> TASK REQUIREMENTS: Please figure out how many lines in the material contain "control", and give only that number.

★ ★ ★

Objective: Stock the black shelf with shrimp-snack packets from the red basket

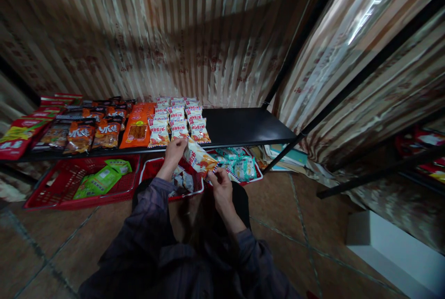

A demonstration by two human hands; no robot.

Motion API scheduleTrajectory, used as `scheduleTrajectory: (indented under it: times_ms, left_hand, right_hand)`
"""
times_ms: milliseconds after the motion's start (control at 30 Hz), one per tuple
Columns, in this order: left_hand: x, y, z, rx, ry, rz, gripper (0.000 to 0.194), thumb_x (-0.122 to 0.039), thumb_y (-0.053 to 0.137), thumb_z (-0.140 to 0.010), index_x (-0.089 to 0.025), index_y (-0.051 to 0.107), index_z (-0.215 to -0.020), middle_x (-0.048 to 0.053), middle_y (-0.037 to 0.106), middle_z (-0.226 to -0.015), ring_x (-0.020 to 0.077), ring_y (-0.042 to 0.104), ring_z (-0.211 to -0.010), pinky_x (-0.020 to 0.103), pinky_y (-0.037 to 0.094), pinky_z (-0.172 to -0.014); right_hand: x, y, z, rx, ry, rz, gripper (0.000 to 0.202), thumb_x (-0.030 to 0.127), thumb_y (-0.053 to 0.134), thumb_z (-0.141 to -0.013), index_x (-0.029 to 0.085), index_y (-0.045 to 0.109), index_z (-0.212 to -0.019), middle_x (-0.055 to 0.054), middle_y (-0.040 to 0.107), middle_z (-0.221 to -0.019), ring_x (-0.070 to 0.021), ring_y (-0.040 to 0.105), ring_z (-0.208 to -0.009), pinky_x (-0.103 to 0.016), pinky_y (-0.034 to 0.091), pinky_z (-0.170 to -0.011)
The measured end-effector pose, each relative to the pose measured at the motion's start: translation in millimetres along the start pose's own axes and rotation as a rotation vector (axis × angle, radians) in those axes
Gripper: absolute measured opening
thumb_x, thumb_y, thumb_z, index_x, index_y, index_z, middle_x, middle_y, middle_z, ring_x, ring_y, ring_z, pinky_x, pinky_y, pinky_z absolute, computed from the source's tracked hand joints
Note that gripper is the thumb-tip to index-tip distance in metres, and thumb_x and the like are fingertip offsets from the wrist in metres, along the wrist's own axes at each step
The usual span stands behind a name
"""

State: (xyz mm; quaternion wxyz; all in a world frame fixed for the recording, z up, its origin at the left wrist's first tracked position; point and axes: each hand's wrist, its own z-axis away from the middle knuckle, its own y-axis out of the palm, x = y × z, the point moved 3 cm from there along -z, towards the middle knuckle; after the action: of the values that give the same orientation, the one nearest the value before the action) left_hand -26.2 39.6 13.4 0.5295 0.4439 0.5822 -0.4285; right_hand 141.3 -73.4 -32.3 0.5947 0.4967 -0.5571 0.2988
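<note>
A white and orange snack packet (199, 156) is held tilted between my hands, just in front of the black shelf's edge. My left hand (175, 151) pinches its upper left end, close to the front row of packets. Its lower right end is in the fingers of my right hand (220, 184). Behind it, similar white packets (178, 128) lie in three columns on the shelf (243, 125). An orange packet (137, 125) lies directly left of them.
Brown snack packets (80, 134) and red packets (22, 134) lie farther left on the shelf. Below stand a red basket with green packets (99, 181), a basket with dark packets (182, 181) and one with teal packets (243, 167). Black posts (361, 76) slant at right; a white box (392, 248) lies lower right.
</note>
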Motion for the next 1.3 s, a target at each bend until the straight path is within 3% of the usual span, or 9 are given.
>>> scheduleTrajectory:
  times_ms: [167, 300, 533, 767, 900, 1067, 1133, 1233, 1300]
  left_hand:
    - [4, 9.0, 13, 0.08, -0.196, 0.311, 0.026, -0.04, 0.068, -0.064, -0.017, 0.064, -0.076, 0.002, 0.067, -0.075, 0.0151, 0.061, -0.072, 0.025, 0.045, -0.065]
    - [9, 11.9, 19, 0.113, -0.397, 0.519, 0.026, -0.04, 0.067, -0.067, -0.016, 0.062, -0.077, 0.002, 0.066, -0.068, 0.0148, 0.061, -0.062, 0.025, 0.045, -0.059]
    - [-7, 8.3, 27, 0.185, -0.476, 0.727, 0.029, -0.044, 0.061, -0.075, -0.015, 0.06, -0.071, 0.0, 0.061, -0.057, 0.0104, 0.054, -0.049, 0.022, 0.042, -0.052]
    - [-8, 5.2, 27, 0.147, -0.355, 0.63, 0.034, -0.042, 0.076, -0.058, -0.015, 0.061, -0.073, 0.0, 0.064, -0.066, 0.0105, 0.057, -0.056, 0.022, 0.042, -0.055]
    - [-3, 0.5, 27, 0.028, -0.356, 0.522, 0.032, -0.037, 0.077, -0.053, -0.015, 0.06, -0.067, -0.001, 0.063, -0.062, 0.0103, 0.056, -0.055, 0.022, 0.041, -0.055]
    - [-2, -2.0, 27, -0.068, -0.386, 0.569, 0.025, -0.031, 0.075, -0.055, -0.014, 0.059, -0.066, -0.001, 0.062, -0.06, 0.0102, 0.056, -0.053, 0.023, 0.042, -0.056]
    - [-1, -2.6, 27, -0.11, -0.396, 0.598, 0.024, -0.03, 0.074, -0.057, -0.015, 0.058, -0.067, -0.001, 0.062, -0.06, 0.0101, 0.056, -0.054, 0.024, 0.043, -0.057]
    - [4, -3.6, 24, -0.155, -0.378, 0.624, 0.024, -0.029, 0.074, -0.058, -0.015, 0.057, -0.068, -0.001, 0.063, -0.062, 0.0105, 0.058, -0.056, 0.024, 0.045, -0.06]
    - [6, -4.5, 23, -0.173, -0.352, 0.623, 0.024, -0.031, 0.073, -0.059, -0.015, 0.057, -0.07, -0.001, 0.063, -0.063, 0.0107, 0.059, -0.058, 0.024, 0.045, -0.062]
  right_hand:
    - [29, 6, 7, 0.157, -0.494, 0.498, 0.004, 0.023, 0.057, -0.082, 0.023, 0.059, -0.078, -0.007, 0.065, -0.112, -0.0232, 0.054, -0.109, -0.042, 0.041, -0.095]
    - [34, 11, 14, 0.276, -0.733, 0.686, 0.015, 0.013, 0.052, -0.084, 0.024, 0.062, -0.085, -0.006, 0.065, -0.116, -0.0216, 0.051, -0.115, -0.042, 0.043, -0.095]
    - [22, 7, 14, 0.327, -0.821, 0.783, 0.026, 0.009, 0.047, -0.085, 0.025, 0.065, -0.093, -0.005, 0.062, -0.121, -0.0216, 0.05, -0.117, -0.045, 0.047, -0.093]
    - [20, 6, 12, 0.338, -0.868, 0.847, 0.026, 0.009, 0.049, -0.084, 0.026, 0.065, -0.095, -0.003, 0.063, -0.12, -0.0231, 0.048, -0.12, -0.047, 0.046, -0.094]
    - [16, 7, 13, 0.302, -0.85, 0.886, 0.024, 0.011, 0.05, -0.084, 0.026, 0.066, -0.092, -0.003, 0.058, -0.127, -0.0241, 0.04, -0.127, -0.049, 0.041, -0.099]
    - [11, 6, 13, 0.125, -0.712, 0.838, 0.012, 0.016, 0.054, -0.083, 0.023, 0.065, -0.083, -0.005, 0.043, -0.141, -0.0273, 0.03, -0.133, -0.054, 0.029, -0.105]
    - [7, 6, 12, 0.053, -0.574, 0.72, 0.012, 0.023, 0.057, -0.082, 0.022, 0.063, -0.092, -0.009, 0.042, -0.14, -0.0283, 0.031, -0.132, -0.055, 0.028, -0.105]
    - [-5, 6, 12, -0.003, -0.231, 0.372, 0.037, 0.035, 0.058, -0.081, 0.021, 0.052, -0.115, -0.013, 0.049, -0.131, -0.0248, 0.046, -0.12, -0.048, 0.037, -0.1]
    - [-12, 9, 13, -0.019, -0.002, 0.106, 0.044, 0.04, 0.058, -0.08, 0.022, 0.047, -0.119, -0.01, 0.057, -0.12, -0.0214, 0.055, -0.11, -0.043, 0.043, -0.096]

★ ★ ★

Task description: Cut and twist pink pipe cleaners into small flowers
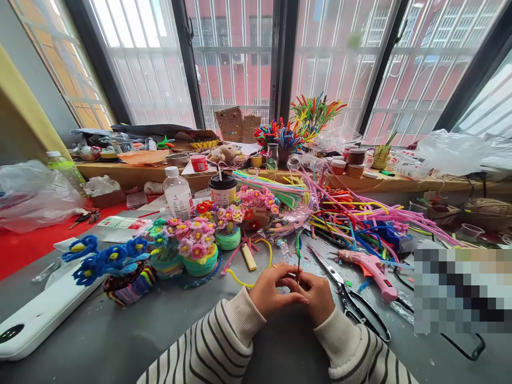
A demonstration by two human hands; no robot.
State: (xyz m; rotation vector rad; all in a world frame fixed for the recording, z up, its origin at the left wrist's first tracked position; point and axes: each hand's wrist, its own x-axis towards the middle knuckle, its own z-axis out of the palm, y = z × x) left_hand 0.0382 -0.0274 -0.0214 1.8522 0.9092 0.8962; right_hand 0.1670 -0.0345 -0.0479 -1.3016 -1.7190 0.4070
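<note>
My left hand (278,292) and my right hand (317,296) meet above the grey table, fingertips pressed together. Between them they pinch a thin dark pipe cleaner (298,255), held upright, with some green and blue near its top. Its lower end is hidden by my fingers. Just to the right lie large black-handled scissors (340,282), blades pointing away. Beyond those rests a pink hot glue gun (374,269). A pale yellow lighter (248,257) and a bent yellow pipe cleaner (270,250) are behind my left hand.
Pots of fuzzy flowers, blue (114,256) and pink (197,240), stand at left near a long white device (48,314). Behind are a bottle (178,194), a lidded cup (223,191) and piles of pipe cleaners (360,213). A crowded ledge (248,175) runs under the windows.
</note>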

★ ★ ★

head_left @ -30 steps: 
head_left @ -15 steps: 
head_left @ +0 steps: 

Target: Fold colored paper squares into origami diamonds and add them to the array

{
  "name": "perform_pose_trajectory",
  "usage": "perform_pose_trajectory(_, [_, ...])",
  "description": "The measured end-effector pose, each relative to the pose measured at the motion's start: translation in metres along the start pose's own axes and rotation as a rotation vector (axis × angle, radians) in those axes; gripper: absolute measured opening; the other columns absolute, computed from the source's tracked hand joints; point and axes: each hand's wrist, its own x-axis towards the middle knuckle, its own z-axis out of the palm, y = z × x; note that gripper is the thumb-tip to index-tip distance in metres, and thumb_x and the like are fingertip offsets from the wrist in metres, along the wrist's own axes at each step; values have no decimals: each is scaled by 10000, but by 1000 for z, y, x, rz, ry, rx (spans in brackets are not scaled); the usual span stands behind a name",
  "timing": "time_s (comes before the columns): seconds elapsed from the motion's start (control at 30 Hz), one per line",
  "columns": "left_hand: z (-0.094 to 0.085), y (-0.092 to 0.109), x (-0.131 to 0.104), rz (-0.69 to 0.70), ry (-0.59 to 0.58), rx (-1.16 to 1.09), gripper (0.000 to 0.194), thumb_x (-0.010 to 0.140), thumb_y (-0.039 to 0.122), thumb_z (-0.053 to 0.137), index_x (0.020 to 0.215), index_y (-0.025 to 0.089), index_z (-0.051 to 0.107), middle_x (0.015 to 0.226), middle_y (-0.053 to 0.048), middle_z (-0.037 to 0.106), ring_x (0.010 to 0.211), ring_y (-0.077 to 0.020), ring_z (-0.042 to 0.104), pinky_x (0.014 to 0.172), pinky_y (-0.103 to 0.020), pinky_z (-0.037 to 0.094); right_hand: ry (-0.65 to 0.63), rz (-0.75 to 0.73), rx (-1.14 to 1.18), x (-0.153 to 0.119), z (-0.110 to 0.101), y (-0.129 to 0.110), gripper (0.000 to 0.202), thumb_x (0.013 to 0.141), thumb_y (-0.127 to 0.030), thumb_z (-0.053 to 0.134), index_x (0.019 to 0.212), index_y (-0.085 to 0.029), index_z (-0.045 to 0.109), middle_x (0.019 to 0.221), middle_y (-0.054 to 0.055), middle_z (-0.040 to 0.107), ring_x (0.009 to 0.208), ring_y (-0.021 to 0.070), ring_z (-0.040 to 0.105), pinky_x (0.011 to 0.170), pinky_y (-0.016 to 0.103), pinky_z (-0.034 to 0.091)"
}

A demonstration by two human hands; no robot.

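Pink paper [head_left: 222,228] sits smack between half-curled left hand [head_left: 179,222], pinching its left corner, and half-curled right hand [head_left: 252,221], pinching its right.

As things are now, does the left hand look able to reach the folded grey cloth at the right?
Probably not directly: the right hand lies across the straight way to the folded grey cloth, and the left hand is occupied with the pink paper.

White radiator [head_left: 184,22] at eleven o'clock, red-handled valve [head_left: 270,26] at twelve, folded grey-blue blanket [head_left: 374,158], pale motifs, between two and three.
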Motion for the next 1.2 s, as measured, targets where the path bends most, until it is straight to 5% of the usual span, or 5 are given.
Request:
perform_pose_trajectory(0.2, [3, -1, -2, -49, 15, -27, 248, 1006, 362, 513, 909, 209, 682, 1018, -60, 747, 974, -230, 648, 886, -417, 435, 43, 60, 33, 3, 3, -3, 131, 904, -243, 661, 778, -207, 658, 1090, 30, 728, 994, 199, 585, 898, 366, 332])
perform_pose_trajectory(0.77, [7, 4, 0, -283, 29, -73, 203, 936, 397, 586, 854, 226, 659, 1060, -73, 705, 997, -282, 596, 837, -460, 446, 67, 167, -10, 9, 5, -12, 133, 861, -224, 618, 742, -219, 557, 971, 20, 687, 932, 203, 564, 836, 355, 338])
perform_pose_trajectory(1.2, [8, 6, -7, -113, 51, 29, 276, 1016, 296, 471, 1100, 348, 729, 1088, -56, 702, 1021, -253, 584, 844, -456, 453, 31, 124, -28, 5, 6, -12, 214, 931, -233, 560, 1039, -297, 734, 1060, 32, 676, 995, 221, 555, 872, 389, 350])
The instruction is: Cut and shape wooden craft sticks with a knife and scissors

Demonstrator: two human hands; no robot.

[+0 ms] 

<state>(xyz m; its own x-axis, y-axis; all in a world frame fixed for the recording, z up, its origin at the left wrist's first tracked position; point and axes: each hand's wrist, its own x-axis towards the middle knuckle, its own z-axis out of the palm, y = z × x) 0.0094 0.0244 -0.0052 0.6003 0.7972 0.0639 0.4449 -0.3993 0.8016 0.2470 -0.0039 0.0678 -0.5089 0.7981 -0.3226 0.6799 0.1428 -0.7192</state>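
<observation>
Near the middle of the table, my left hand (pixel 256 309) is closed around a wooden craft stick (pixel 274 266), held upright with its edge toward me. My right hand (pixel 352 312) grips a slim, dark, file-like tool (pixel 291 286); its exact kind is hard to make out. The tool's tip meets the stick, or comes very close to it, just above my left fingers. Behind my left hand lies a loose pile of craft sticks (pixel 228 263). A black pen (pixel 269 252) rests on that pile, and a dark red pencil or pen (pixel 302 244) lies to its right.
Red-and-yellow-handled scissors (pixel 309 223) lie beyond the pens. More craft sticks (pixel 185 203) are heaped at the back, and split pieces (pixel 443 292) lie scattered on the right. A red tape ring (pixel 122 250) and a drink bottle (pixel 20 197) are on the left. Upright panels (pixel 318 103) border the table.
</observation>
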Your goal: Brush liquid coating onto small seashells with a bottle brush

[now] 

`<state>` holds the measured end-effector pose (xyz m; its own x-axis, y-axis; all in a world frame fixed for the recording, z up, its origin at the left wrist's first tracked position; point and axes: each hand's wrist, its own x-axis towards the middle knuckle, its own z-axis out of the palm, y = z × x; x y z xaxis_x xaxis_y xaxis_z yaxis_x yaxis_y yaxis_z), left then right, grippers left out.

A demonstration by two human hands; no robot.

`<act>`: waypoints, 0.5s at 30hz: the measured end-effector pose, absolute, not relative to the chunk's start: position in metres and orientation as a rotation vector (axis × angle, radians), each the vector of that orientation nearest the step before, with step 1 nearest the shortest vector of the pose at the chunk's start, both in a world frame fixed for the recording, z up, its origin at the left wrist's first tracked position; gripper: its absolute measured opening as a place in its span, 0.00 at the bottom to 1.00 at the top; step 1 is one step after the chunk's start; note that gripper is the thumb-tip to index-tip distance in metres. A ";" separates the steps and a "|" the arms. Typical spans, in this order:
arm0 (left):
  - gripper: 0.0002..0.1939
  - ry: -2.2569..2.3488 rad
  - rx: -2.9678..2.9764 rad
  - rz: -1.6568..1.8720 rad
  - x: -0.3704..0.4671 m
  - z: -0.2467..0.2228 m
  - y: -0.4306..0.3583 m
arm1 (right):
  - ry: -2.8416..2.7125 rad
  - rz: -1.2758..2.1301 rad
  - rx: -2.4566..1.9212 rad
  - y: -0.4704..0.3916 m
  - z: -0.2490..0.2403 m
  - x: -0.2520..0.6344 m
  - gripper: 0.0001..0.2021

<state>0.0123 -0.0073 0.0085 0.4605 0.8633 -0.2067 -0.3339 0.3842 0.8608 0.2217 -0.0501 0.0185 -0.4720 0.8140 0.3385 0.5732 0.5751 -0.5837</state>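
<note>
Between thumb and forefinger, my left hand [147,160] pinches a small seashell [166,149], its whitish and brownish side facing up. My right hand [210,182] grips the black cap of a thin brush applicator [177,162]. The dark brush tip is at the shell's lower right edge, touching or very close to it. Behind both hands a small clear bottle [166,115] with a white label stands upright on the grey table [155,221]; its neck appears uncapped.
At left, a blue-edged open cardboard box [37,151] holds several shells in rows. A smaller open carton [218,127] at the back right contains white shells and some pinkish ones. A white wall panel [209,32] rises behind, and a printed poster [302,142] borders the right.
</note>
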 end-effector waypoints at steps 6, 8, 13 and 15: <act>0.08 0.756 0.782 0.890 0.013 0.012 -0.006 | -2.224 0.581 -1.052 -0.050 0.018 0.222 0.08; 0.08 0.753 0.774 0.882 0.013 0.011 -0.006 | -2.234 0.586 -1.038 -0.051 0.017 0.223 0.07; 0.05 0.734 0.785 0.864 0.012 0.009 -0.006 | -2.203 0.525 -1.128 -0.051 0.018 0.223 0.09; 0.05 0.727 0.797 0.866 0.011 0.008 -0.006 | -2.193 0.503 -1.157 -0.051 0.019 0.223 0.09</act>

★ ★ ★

> WRITTEN REPLY: 2